There is something quite mystical about hearing a loon. Whether it’s the haunting wail that echoes across lakes or the territorial male yodel, the loon’s calls can silence everyone around it as people search for the source of the sound.
I was recently paddling a nearby Adirondack pond and was followed by a common loon. It gave that shrill laughing sound called tremolo that is used to signal alarm. I can only assume that we were too close to its chicks. It seemed that no matter where we went, it didn’t want to share the waterway with us. We finally just sat and drifted and the loon dove underwater, reappearing on a far shore.
There are many things to understand about the loon and the Biodiversity Research Institute’s Adirondack Center for Loon Conservation and the Paul Smith’s College Visitor Interpretive Center (VIC) have joined forces for a full day of loon related activities to educate and inform all of us about this iconic bird. This free event will be held from 9 am – 5 pm on Sunday, October 13 at the VIC.
“Loons are a great indicator species of mercury pollution,” says Dr. Nina Schoch, Wildlife Veterinarian at the Biodiversity Research Institute (BRI) and coordinator of BRI’s Adirondack Center for Loon Conservation in Ray Brook. “They are territorial and come back to nest in the same locations. Since they are the top of the food chain and eat fish that eat other fish, we are able to see if toxics are present. Some loons can live between 20-30 years so we can research if toxics are accumulating.”
According to Dr. Schoch in additional to using loons as an indicator species for mercury pollution and acid rain, research is focusing on specific problems like birds getting caught in fishing lines or when its okay to approach the species and when not to.

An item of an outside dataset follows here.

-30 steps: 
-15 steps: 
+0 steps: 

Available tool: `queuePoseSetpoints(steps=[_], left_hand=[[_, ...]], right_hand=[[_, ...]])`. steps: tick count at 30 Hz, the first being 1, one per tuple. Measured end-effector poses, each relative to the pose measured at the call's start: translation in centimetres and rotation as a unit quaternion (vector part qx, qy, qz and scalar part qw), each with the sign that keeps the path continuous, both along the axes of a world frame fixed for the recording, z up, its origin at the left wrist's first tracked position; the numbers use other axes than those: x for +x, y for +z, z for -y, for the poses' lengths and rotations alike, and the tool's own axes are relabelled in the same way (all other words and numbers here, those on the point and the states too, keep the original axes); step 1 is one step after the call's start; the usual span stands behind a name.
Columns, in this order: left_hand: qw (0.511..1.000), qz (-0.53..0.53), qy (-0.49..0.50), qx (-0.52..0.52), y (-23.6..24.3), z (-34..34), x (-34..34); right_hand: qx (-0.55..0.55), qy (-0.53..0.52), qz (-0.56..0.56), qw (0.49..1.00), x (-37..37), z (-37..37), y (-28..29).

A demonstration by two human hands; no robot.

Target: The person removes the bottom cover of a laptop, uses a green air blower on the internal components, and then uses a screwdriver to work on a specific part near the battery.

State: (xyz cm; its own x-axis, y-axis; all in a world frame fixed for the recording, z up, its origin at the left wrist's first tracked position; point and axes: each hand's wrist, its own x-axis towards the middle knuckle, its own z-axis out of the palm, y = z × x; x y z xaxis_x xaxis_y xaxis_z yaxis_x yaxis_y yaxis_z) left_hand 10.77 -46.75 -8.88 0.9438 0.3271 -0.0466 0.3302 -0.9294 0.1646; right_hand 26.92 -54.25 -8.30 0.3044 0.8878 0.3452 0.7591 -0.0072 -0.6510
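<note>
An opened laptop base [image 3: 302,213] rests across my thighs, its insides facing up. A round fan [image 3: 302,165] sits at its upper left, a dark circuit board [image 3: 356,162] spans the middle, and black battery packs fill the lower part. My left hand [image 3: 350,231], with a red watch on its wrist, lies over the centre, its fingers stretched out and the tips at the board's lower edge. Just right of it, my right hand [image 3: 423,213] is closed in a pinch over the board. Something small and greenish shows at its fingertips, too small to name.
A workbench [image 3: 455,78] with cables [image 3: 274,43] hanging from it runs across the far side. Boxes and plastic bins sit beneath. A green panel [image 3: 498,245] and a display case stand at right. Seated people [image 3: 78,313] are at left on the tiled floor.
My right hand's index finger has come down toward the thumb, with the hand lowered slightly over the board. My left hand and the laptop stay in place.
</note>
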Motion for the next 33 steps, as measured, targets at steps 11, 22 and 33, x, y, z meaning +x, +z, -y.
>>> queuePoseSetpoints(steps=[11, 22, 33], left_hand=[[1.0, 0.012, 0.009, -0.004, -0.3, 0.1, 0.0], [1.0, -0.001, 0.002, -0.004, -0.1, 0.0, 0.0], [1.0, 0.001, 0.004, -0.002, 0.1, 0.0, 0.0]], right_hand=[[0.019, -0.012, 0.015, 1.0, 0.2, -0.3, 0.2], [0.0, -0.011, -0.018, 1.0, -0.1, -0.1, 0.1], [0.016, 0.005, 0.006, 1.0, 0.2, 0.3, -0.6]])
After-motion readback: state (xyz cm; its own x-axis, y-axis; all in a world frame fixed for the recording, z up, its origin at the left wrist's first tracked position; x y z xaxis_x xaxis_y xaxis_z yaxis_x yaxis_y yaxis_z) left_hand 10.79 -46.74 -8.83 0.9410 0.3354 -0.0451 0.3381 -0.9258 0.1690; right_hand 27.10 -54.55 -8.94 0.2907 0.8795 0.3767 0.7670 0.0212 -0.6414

The Adirondack Loon Celebration is scheduled to be a fun-filled day of family activities with an underlying quest to inform the public about the importance of loons to the Adirondack ecosystem. Live music with Jamie Savage and the Rustic Riders, a loon calling contest, face-painting and Merriloons the Clown are just part of the program.
“We have a field trip planned to Black Pond,” says Schoch. “ There will also be a scavenger hunt. Each stop will teach about the stages of a loon’s life. Children will learn something different and at the end they will receive a prize with the chance to enter their name to win a bigger prize.”
While at the VIC, buy raffle tickets for a handmade queen-sized loon quilt, or purchase the Adirondack Interpretive Center’s rubber loons and silent auction items to benefit loon conservation. Registration for the field trip can be made at the Adirondack Center for Loon Conservation.
“This is a day for the whole family,” says Schoch. “I’m fascinated with wildlife and natural history. I like all sorts of animals. I want to introduce people to these birds and let them know what we are doing to protect this iconic species.”